Required work => In the listing below, the answer starts at the line that has "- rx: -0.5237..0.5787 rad" and stops after the line that has "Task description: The"; please repeat that part exactly and nothing more.

Data listing =>
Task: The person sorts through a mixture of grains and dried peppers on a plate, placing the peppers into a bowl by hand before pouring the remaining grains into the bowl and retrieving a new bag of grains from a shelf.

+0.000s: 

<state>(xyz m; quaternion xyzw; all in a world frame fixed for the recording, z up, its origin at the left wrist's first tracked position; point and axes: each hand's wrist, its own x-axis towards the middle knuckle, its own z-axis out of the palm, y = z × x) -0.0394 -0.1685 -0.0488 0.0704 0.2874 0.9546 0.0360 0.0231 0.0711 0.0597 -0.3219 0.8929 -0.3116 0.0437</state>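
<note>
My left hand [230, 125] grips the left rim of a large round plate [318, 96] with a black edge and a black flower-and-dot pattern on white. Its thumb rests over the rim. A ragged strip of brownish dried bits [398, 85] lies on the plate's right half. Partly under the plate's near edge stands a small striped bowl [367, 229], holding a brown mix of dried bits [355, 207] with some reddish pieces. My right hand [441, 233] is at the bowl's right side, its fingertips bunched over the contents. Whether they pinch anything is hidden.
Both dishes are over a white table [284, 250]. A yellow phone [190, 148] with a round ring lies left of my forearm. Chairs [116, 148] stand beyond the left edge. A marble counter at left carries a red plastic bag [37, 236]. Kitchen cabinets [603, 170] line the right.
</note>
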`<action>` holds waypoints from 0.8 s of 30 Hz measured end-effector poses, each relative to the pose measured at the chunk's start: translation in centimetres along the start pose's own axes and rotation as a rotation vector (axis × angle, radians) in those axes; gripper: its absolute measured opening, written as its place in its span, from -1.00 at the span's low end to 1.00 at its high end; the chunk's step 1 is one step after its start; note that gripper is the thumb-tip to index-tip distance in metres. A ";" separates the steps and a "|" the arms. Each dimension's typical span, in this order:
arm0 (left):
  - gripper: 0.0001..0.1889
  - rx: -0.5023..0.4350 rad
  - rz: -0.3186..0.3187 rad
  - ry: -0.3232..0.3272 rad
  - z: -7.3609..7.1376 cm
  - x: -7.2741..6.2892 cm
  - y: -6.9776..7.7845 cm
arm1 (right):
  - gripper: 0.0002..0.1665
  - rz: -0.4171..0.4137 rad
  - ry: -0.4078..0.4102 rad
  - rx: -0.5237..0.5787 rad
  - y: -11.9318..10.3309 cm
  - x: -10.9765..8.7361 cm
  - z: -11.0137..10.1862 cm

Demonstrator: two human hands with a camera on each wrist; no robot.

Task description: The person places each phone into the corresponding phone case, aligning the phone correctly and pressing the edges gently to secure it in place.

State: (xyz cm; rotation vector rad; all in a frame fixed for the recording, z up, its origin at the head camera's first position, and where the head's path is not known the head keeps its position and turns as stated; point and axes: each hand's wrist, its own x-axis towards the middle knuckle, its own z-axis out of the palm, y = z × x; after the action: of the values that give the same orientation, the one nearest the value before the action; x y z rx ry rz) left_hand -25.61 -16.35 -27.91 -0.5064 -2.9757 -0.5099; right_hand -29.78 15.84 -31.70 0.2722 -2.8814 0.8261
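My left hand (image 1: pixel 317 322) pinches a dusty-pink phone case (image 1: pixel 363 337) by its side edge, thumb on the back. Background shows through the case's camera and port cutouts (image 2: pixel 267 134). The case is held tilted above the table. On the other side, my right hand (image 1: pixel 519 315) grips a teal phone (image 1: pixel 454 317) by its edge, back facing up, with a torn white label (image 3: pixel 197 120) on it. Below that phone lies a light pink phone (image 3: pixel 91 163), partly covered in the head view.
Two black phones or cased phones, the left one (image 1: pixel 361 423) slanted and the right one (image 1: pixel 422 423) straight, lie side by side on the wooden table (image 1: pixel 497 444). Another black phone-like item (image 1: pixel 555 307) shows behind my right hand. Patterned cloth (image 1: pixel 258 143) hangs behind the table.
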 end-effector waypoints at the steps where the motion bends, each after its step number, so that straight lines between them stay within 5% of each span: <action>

Answer box =>
  - rx: -0.5237..0.5787 rad
  - y: -11.9318..10.3309 cm
  - x: -10.9765..8.7361 cm
  - z: -11.0137..10.1862 cm

Demonstrator: two human hands with a camera on each wrist; no robot.

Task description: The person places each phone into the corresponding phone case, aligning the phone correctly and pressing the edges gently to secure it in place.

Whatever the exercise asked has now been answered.